In the copy, keep every word of the data below and none of its pictures.
=== Section Start ===
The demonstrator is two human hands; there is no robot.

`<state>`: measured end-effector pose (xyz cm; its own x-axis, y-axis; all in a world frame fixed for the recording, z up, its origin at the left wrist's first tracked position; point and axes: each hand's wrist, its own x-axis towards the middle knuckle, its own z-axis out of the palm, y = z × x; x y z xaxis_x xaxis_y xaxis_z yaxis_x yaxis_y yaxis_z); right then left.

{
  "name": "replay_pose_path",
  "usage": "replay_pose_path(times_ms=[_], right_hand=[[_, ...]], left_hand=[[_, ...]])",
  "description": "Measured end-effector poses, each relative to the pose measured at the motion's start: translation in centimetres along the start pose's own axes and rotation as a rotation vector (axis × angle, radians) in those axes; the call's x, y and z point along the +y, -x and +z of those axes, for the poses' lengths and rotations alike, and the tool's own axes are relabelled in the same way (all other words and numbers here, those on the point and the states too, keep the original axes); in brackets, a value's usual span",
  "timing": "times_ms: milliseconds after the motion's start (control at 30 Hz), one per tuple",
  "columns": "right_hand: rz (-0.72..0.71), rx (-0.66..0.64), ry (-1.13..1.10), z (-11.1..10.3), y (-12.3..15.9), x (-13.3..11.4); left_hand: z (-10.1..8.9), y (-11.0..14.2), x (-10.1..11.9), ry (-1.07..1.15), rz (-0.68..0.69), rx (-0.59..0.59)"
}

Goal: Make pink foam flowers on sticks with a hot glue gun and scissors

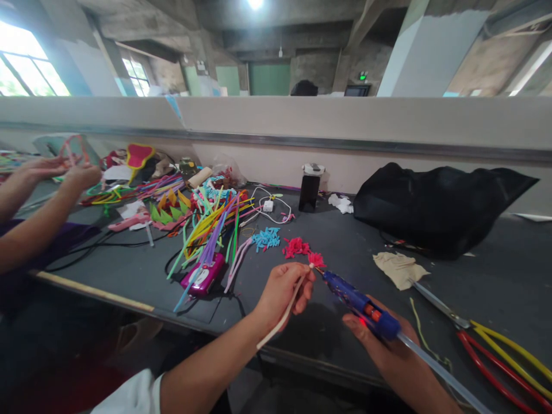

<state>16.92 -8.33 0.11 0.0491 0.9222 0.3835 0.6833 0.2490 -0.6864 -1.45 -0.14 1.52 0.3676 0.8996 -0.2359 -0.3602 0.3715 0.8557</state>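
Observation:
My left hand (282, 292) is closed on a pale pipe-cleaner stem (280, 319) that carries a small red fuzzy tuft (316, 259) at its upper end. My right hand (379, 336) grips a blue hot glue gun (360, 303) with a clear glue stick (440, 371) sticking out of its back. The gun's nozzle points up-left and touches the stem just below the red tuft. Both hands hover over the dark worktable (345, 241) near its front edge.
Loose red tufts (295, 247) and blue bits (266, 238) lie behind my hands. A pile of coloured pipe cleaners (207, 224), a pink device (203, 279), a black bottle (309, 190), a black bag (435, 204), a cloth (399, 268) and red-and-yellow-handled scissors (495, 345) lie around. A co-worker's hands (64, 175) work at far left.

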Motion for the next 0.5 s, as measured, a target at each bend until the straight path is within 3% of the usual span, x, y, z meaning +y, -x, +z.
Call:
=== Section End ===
ANSWER BOX ::
The demonstrator is two human hands; there is no robot.

`<state>`: measured end-effector pose (xyz cm; its own x-axis, y-axis; all in a world frame fixed for the recording, z up, its origin at the left wrist's first tracked position; point and axes: each hand's wrist, its own x-axis towards the middle knuckle, its own z-axis out of the palm, y = z × x; x y z xaxis_x xaxis_y xaxis_z yaxis_x yaxis_y yaxis_z); right then left.

{
  "name": "replay_pose_path",
  "usage": "replay_pose_path(times_ms=[_], right_hand=[[_, ...]], left_hand=[[_, ...]])",
  "description": "Measured end-effector poses, each relative to the pose measured at the motion's start: translation in centimetres along the start pose's own axes and rotation as a rotation vector (axis × angle, radians) in those axes; the call's x, y and z point along the +y, -x and +z of those axes, for the poses' lengths and rotations alike, and the tool's own axes are relabelled in the same way (all other words and numbers here, those on the point and the states too, keep the original axes); in brackets, a value's usual span",
  "timing": "times_ms: milliseconds after the motion's start (control at 30 Hz), one per tuple",
  "columns": "right_hand: rz (-0.72..0.71), rx (-0.66..0.64), ry (-1.13..1.10), z (-11.1..10.3), y (-12.3..15.9), x (-13.3..11.4); left_hand: z (-10.1..8.9), y (-11.0..14.2), x (-10.1..11.9), ry (-1.07..1.15), rz (-0.68..0.69), rx (-0.59..0.59)"
}

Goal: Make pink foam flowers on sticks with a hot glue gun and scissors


<state>16.92 -8.33 0.11 0.0491 0.9222 0.3835 0.6833 0.2490 -0.6864 -1.45 -0.14 1.52 0.3676 0.8996 -0.2359 -0.3602 0.3715 0.8557</state>
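Observation:
My left hand (282, 292) is closed on a pale pipe-cleaner stem (280, 319) that carries a small red fuzzy tuft (316, 259) at its upper end. My right hand (379, 336) grips a blue hot glue gun (360, 303) with a clear glue stick (440, 371) sticking out of its back. The gun's nozzle points up-left and touches the stem just below the red tuft. Both hands hover over the dark worktable (345, 241) near its front edge.
Loose red tufts (295, 247) and blue bits (266, 238) lie behind my hands. A pile of coloured pipe cleaners (207, 224), a pink device (203, 279), a black bottle (309, 190), a black bag (435, 204), a cloth (399, 268) and red-and-yellow-handled scissors (495, 345) lie around. A co-worker's hands (64, 175) work at far left.
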
Motion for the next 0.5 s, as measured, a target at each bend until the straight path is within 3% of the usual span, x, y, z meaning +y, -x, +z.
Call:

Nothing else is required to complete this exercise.